Ahmad Hijazi menambahkan, belakangan ini banyak kasus kekerasan yang terjadi sehingga sudah sepantasnya pemerintah Provinsi Riau memberikan perlindungan secara khusus kepada masyarakatnya sendiri.
Kalangan DPRD Provinsi Riau juga memberi apresiasi dan dukungan atas tingginya komitmen Pemprov Riau terkait dengan perempuan dan perlindungan anak tersebut. Wakil Ketua DPRD Riau, Sunaryo memberikan apresiasi terhadap kebijakan pemerintah yang telah peduli dengan masyarakatnya. Tentunya ini akan menjadi hal penting bagi mereka sebagai wakil rakyat dan akan melakukan revisi sampai pada proses pengesahan atas pengajuan Ranperda Perlindungan Perempuan dan Anak khususnya di Riau.
" Ini akan kita sikapi serius dan kita sudah menerima pengajuannya dan tentunya kedepan ini akan menjadi kerja utama kami," kata Sunaryo.
PENGAJUAN Ranperda untuk melindungi tindak kekerasan yang dialami perempuan oleh Pemprov Riau ke DPRD, tentu sebagai bukti konkret betapa Pemprov Riau memang sangat berkomitmen menangani persoalan ini. Apalagi kasus kekerasan terhadap perempuan di Riau setiap tahun, memang cenderung terus meningkat.

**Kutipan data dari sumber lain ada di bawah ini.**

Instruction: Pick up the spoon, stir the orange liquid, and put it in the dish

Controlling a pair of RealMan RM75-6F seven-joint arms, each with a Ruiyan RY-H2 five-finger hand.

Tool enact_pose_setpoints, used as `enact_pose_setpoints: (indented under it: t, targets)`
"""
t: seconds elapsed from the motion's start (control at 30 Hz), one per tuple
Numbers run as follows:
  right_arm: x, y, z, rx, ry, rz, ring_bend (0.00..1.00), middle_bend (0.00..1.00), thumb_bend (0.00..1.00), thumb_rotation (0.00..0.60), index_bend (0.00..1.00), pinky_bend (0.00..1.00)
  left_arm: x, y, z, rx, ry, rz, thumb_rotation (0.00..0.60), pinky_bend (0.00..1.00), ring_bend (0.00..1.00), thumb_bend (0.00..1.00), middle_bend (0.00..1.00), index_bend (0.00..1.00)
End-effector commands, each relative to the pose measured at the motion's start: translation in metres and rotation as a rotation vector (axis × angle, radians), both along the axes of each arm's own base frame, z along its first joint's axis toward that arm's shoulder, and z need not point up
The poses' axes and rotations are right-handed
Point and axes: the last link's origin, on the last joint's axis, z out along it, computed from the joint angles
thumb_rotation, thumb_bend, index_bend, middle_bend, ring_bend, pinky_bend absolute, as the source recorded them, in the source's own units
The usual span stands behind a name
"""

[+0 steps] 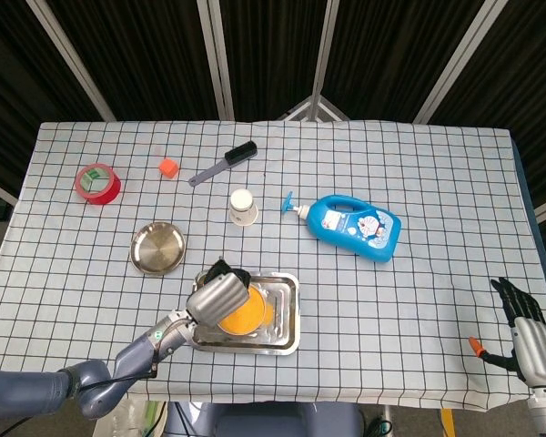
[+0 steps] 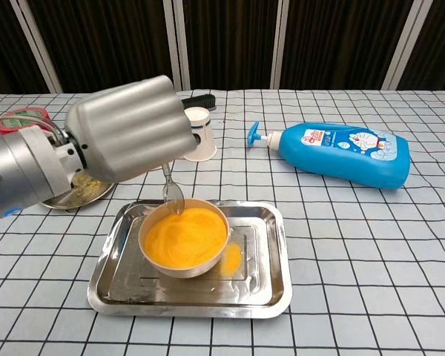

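dark slatted panels back a table under a checked cloth (image 1: 419, 300). left hand (image 2: 130, 137) is closed around the spoon (image 2: 171, 191), whose bowl hangs just below its fingers at the near rim of the white bowl (image 2: 184, 239) of orange liquid (image 2: 185, 233), sitting in a steel tray (image 2: 271, 256). to stir well, dip the tip in and circle gently off the rim to avoid slopping. round steel dish (image 1: 158, 248) lies beyond the hand. right hand (image 1: 528, 337) rests well apart, fingers spread, holding nothing.

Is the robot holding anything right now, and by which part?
Yes. Its left hand holds the spoon by the upper handle, hidden inside the hand. The right hand holds nothing.
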Motion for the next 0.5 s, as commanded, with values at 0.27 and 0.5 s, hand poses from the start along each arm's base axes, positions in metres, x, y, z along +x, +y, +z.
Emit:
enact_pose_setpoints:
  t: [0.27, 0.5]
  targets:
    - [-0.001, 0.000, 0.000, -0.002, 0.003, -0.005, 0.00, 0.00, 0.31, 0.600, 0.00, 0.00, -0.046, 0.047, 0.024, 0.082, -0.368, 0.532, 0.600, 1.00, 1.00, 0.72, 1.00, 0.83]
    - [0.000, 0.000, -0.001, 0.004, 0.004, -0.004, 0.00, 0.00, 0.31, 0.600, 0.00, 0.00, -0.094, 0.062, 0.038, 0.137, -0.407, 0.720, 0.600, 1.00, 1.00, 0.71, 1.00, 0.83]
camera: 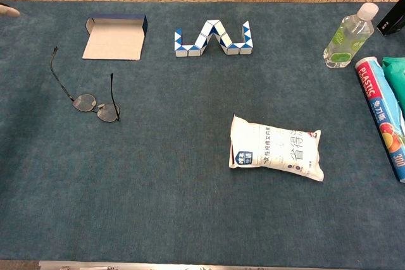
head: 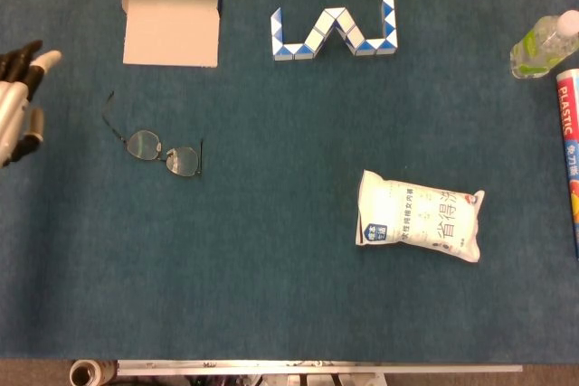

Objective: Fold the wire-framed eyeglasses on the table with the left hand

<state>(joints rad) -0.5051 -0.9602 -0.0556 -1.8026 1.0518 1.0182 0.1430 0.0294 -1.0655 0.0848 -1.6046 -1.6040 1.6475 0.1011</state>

Gubernur Riau Arsyadjuliandi Rachman diwakili Sekdaprov Riau Ahmad Hijazi saat rapat paripurna pengajuan Ranperda Perlindungan hak perempuan dan anak dari tindak kekerasan, mengakui bahwa, kekerasan terhadap perempuan sering terjadi baik dalam kehidupan berumah tangga, di lingkunan tempat kerja dan berbagai kehidupan sosial masyarakat. Kekerasan terhadap perempuan merupakan bentuk kejahatan kemanusiaan.
"Sehingga, Ranperda ini diharapkan dapat melindungi hak perempuan dari kekerasan. Dan upaya pencegahan supaya tidak terjadi lagi kekerasan termasuk pemaksaan dan perampasan kemerdekaan," terang Ahmad Hijazi.
Dijelaskannya, isu kekerasan terhadap perempuan sering dianggap sebagai masalah individu, padahal saat ini permasalahan kekerasan terhadap perempuan sudah menjadi masalah global. "Yang terekspos ke publik itu sebenarnya sudah mencapai puncaknya, padahal sebenarnya masih banyak didalamnya terjadi kekerasan terhadap perempuan," ujarnya.
Segala bentuk perlindungan perempuan sebagai korban kekerasan, maka mengenai penghapusan segala bentuk diskriminasi terhadap wanita melalui Undang-undang No. 7 Tahun 1984, pemerintah membentuk Undang-undang No. 23 Tahun 2004 tentang Penghapusan Kekerasan dalam Rumah Tangga (PKDRT).
Menurut Sekdaprov Riau ini, kasus kekerasan terhadap perempuan di Riau terus mengalami peningkatan setiap tahunnya. Berdasarkan data dari Pusat Pelayanan Terpadu Perempuan dan Anak (P2TPA) terjadi tren peningkatan kekerasan terhadap kaum perempuan pada tahun 2014 sebanyak 361 kasus. "Kemudian meningkat menjadi 475 kasus pada tahun 2015. Sementara sudah tercatat sebanyak 385 kasus sampai Agustus 2016 ini," papar Ahmad Hijazi lagi.
Diakuinya, kasus kekerasan perempuan dalam pelaksanaan kehidupan rumah tangga masih enggan dilaporkan karena dianggap aib keluarga. "Kemudian,terjadi karena korban memiliki rasa takut dan malu dan korban merasa tertekan bila kasusnya bila diketahui orang lain," terang Ahmad.
Sekdaprov menerangkan kekerasan terhadap perempuan mempunyai dimensi yang luas, karena itu penanganannya lintas sektor. Perlindungan merupakan kewajiban pemerintah, pemerintah daerah serta masyarakat.
"Tidak hanya perlindungan kekerasan terhadap perempuan dalam rumah tangga, kekerasan terhadap perempuan dalam lingkungan kerja, namun termasuk perlindungan dari perdagangan manusia," terang Ahmad. Dilanjutkannya, penanganan kasus terhadap perempuan dilakukan secara terpadu juga sudah ditangani komponen lain, seperti LSM dan Pusat Pelayanan Terpadu Perempuan dan Anak (P2TPA) yang tersebar di seluruh kabupaten kota di Riau.
Namun diakui pula, kesemuanya belum dapat menjalankan tugas dengan optimal, karena pendanaan dan payung hukumnya masih dalam bentuk peraturan gubernur (Pergub). Makanya Gubernur Riau menyampaikan ranperda utk dpat disetujui menjadi perda menjadi payung hukum melindungi hak perempuan.